▸ **What you are asked to do**:
All lines containing the string "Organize" must be copied from the entries.

─── Supplied records ───

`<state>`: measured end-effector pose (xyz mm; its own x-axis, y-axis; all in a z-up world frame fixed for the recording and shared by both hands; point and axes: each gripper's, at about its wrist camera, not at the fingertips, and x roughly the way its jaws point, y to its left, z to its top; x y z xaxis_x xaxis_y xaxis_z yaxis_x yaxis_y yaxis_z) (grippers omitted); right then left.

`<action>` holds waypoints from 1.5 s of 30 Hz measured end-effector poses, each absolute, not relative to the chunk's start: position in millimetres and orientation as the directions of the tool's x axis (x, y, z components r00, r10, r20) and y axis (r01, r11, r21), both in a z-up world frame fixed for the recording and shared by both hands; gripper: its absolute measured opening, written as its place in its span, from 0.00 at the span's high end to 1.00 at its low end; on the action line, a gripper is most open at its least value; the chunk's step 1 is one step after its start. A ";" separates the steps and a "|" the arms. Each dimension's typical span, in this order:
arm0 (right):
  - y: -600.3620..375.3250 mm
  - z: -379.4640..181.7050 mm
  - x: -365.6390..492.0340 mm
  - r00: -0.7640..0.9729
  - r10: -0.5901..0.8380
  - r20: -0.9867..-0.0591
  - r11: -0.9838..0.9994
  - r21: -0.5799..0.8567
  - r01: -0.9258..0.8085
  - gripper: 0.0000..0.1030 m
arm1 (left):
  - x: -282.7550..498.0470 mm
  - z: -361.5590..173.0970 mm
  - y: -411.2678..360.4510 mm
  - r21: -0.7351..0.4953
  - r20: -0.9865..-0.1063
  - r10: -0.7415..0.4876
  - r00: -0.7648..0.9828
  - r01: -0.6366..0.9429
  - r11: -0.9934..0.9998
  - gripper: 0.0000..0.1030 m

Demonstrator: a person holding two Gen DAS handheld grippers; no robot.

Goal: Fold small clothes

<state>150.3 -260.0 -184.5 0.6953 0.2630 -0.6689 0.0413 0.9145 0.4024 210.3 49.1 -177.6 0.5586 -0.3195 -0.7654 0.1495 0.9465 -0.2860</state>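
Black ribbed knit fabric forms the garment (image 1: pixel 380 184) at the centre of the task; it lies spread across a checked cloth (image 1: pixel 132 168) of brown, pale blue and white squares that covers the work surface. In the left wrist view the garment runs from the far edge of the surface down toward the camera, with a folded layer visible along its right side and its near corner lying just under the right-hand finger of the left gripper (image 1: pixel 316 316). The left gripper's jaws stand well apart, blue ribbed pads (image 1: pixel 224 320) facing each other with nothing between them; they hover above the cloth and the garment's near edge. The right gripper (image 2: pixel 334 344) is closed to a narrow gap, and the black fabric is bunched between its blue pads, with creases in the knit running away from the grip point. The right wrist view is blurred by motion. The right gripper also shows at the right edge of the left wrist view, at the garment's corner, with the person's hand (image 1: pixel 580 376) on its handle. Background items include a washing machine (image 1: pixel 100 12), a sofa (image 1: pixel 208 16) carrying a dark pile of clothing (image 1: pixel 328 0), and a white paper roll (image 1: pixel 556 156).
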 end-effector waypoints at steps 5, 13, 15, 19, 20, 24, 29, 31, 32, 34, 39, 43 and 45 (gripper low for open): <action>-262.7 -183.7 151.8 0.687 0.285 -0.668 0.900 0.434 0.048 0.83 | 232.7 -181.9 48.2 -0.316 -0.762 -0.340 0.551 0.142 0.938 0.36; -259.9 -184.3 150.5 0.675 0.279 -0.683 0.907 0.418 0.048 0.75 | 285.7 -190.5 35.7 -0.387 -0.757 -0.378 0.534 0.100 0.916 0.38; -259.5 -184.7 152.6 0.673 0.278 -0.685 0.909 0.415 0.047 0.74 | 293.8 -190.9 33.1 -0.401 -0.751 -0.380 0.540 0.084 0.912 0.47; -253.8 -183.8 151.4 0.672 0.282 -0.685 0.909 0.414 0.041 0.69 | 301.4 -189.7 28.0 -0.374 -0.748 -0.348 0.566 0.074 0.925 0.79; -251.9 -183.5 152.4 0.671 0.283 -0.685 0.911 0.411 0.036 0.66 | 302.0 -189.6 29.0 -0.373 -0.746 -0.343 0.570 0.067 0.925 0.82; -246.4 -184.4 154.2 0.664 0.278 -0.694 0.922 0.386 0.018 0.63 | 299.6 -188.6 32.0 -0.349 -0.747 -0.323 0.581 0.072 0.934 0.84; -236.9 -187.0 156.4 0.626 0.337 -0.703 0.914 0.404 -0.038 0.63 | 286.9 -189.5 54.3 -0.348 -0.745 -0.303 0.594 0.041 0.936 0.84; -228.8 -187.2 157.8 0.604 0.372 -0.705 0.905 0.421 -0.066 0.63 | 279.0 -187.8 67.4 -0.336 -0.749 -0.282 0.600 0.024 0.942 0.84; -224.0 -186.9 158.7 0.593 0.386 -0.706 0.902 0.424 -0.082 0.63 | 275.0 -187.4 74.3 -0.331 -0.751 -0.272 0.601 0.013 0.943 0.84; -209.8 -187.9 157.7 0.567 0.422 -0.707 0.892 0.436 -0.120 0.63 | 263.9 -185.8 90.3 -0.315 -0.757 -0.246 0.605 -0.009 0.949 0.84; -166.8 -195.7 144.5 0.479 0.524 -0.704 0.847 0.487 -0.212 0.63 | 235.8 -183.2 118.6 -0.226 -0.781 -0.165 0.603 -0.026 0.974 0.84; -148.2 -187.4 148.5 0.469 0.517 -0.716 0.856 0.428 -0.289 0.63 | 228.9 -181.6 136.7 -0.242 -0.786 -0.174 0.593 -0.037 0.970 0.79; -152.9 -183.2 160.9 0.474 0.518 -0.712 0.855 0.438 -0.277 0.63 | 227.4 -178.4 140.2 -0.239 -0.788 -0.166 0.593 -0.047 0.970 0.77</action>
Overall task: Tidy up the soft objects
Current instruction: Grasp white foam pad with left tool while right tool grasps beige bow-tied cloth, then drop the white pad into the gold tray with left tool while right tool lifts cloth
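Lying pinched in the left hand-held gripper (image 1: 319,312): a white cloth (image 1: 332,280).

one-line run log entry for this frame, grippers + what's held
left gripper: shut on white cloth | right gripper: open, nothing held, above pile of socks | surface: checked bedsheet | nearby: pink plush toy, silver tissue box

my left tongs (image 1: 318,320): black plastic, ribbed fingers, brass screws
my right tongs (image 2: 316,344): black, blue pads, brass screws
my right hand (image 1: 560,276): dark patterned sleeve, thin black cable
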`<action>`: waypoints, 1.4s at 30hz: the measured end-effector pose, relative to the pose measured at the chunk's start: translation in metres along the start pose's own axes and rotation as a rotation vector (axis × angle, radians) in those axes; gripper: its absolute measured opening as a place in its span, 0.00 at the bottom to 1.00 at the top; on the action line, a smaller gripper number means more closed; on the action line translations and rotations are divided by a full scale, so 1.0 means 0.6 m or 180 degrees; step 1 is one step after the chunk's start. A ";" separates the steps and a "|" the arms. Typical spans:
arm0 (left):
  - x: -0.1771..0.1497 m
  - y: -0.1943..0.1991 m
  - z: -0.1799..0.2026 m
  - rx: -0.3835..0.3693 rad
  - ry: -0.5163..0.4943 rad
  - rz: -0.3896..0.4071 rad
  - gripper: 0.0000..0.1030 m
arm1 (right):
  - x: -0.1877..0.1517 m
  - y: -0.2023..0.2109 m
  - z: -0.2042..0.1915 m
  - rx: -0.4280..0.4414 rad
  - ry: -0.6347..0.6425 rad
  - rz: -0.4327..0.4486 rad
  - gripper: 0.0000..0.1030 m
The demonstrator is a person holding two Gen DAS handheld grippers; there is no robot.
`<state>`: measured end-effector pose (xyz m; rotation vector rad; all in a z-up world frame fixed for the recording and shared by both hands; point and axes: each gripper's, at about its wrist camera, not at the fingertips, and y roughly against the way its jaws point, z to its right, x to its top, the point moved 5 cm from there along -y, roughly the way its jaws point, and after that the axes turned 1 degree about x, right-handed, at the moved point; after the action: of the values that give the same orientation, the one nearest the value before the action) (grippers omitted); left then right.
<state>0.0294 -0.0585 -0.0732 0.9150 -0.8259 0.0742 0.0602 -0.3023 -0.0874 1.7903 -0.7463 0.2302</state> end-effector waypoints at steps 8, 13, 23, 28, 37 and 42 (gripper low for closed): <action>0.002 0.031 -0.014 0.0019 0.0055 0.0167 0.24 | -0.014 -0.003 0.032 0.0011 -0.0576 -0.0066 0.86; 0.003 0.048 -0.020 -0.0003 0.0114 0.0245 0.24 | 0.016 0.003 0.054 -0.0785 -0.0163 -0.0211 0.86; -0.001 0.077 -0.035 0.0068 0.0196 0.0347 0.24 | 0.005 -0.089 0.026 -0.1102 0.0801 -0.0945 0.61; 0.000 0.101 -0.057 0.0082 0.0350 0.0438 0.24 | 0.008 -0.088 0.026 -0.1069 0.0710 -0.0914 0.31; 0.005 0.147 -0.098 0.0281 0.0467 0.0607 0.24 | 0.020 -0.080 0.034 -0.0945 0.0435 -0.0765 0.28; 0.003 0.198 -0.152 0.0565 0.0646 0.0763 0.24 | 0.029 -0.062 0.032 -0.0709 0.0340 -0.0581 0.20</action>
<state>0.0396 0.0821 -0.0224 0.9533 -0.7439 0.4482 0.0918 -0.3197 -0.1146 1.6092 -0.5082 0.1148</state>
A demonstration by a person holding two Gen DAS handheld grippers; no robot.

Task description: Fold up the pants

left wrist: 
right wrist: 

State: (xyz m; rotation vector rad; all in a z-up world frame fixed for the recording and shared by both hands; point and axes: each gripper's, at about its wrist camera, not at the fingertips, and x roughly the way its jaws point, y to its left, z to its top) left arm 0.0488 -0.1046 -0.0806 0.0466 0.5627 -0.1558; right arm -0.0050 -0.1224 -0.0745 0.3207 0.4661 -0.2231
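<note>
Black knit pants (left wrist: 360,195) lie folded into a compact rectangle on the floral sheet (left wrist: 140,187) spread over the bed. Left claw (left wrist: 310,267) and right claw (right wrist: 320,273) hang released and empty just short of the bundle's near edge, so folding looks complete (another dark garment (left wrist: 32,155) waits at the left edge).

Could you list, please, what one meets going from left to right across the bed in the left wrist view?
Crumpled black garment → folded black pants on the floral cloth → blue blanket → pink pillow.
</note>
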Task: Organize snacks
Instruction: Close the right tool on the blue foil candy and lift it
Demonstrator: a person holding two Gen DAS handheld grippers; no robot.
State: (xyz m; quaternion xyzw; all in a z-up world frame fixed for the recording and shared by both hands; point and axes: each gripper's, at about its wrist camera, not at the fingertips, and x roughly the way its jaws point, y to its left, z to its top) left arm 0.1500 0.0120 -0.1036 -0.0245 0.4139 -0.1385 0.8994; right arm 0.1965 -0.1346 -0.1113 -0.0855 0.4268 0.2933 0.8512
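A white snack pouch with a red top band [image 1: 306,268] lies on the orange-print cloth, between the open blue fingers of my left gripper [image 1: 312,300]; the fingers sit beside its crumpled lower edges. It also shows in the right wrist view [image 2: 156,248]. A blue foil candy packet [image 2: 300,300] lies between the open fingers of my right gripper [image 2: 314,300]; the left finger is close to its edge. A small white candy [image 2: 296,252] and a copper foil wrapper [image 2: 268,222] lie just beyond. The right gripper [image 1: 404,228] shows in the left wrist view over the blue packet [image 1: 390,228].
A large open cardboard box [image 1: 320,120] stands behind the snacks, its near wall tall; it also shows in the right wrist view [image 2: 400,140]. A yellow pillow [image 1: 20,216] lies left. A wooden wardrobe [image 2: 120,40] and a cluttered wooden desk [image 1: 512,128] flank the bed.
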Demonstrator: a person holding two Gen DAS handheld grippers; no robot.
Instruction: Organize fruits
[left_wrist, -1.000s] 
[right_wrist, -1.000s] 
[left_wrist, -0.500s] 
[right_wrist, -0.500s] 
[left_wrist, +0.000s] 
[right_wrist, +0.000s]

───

▸ **Problem solution**:
Task: Organize snacks
Instruction: Organize fruits

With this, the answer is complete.